When performing timing experiments, be sure that all timed sections have "even footing".

In your above listed program the first loop that initialized the data may have used streaming stores. This results in the array data (or last LL cache size of data) not residing in cache.

This in turn, results in the first timed loop not having the advantage of data held in cache. And the second loop having the benefit of the first loops overhead of loading cache.

To correct for this, create an additional loop around you two timed sections. Run this loop for at least two iterations, a few more is better. Discard the timed information from the first iteration.

You will want to use more than two iterations. Then after discarding the first run of each timed section, either take the average or best times (your preference).

Jim Dempsey

Patrice_l_ · ‎05-26-2015

Thanks for the comment, in this case it does not change anything. The array and the loop count are big enough (i guess).

Martyn_C_Intel · ‎05-27-2015

In general, you'd be better to code two separate loops, one forward (no stride) and one backward (stride -1), rather than a single loop with unknown stride.

The loop isn't directly vectorizable, since it contains an EXIT statement.

Don't understand the observation for pointers compared to arrays. I'll note, though, that the compiler doesn't know whether an assumed shape array argument will be contiguous, and must allow for that.
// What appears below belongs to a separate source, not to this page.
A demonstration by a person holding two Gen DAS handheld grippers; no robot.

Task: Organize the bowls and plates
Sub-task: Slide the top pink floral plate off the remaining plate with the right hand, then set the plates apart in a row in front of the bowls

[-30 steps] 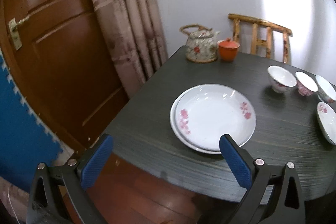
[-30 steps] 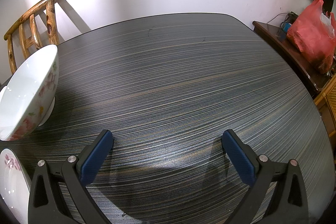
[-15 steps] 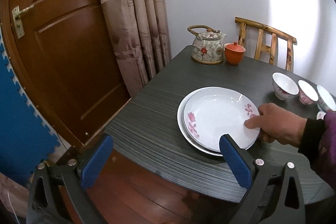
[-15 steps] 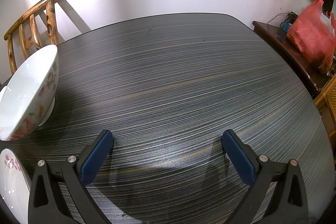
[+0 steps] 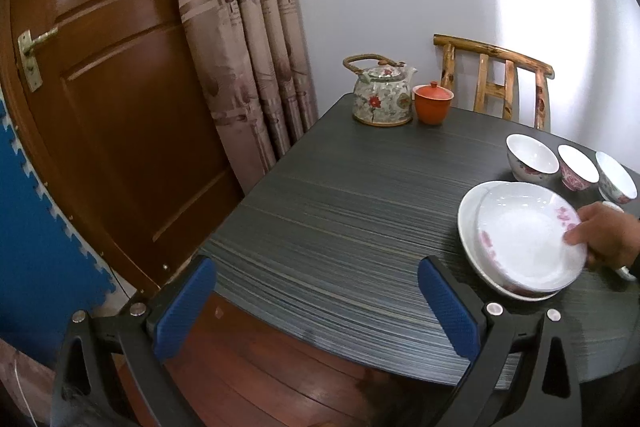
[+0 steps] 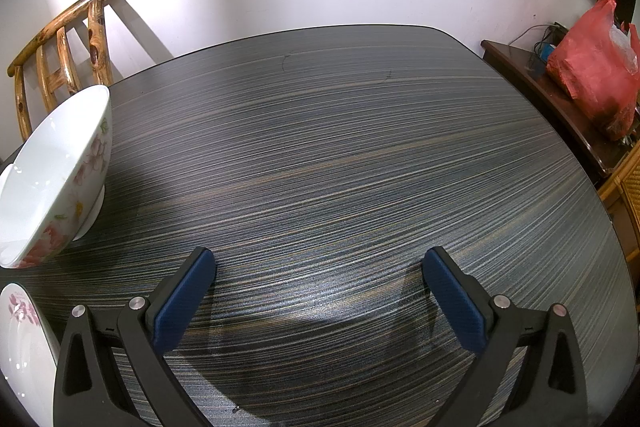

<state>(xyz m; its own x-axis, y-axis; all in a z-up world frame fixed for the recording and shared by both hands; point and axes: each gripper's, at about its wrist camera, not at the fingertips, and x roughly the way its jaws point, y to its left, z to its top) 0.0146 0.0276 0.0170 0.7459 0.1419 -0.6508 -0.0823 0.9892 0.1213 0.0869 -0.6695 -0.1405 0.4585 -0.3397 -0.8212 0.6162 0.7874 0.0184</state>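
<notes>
Fingers on left gripper [image 5: 316, 301] and right gripper [image 6: 320, 295] gape wide, empty; stacked plates [image 5: 520, 239] sit right of the left fingers, so approach rim-level, I reckon.

I'm looking into a home dining room: a dark striped table [image 5: 360, 211] against a white wall, a rustic wooden chair [image 5: 496, 83] behind it, a flowered teapot [image 5: 382, 95] and an orange lidded cup [image 5: 432, 103] (both on the far corner), a brown panelled door [image 5: 120, 107], patterned curtains [image 5: 248, 39], and a sideboard [image 6: 560, 115] bearing a red plastic bag [image 6: 596, 67].
</notes>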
Fortran 2008 contains a FINDLOC intrinsic, but I'm not sure if it's implemented yet in ifort, I couldn't spot it in the documentation.

Patrice_l_ · ‎05-27-2015

The findloc is not yet implemented in either compiler I have.

I came to the same conclusion regarding producing two loops, but gfortran does not seem to be affected by the loop parameters. I don't remember that contiguous keyword change the results, and I would expect the compiler to be even more careful with a pointer than with assumed shaped array, especially which optimization is possible with a pointer and not with assumed shape arrays.